Shirley Jackson, con Abbiamo sempre vissuto nel castello, ci trascina in un mondo sospeso tra realtà e delirio, dove l’ordinario diventa inquietante. La storia è narrata da Mary Katherine "Merricat" Blackwood, una giovane donna dall’animo infantile e dallo sguardo distorto sul mondo, che vive isolata con la sorella Constance e lo zio Julian in una grande casa ai margini di un villaggio ostile. Fin dalle prime pagine, la voce di Merricat è ipnotica e straniante, costruendo un’atmosfera soffocante fatta di superstizioni, rituali segreti e paure latenti.

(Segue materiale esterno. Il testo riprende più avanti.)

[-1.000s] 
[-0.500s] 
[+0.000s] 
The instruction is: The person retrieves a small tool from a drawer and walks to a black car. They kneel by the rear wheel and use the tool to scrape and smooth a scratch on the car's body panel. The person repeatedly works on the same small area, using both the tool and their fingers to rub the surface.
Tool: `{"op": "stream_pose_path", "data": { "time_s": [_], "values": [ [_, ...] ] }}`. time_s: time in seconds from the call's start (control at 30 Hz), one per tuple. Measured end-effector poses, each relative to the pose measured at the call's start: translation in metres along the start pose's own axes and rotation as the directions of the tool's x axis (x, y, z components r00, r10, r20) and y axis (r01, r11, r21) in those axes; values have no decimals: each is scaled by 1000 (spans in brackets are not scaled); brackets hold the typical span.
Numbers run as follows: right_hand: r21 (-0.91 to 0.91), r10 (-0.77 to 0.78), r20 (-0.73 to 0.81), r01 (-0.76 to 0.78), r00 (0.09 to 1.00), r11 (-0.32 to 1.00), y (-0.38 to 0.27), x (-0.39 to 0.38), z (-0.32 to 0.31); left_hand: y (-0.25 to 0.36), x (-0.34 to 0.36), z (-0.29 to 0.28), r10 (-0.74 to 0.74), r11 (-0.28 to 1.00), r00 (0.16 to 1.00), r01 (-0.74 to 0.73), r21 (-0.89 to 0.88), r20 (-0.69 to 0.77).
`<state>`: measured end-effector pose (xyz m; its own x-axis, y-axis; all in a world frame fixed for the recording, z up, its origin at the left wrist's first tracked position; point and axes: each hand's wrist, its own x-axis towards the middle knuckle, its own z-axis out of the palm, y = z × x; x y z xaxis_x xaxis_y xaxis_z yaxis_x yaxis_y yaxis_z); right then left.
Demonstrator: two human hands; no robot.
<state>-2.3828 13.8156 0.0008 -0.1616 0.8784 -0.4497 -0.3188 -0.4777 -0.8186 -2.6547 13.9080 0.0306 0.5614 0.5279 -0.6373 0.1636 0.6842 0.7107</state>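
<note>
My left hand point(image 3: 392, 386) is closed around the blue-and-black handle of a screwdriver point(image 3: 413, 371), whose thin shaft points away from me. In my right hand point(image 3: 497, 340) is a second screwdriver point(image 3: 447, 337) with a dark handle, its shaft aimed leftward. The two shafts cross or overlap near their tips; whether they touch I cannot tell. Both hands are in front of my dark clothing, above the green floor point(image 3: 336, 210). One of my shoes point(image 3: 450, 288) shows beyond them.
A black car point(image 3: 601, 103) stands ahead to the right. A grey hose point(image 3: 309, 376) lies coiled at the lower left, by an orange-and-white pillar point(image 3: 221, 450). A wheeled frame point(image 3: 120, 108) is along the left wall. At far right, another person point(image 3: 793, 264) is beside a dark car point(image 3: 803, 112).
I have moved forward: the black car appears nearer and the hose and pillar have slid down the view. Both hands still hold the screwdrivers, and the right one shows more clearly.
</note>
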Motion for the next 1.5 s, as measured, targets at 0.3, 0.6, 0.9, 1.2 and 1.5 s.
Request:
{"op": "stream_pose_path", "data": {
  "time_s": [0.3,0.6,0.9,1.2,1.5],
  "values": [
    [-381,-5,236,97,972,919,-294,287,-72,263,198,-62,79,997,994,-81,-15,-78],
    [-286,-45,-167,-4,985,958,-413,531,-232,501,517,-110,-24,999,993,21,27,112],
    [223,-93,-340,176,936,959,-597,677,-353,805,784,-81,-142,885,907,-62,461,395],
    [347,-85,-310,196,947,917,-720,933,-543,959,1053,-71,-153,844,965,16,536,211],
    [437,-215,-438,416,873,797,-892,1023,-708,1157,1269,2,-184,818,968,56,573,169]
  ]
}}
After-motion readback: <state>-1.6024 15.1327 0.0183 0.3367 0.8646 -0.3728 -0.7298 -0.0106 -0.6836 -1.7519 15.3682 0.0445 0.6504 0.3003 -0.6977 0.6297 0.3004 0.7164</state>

Jackson esplora magistralmente temi come l’alienazione, il pregiudizio e la fragilità della mente umana, mantenendo un equilibrio inquietante tra tenerezza e minaccia. L’ostilità dei paesani, l’ambiguità delle relazioni familiari e la tensione crescente fanno da sfondo a una narrazione che scava nel lato oscuro dell’amore e della dipendenza. Lo stile è essenziale ma carico di suggestioni, capace di evocare immagini vivide e un senso persistente di disagio.
Il romanzo non offre consolazioni facili né risposte chiare: il lettore è costretto a muoversi nel labirinto della psiche di Merricat, tra verità distorte e desideri pericolosi. La casa stessa, con i suoi spazi chiusi e le stanze inaccessibili, diventa simbolo di un rifugio che è al contempo prigione. L’arrivo di un parente interessato alla loro eredità spezza l’equilibrio precario, portando a galla antichi traumi e scatenando eventi drammatici.
L’esperienza di lettura è disturbante ma irresistibile. Jackson gioca con le convenzioni del gotico e del thriller psicologico, confezionando un romanzo che lascia una traccia indelebile. La sua forza sta nella capacità di mostrare l’orrore non come qualcosa di esterno, ma come parte intima dell’essere umano. Alla fine, resta la sensazione di aver attraversato un incubo delicato e crudele, dove l’amore si confonde con la follia e la realtà con la fantasia.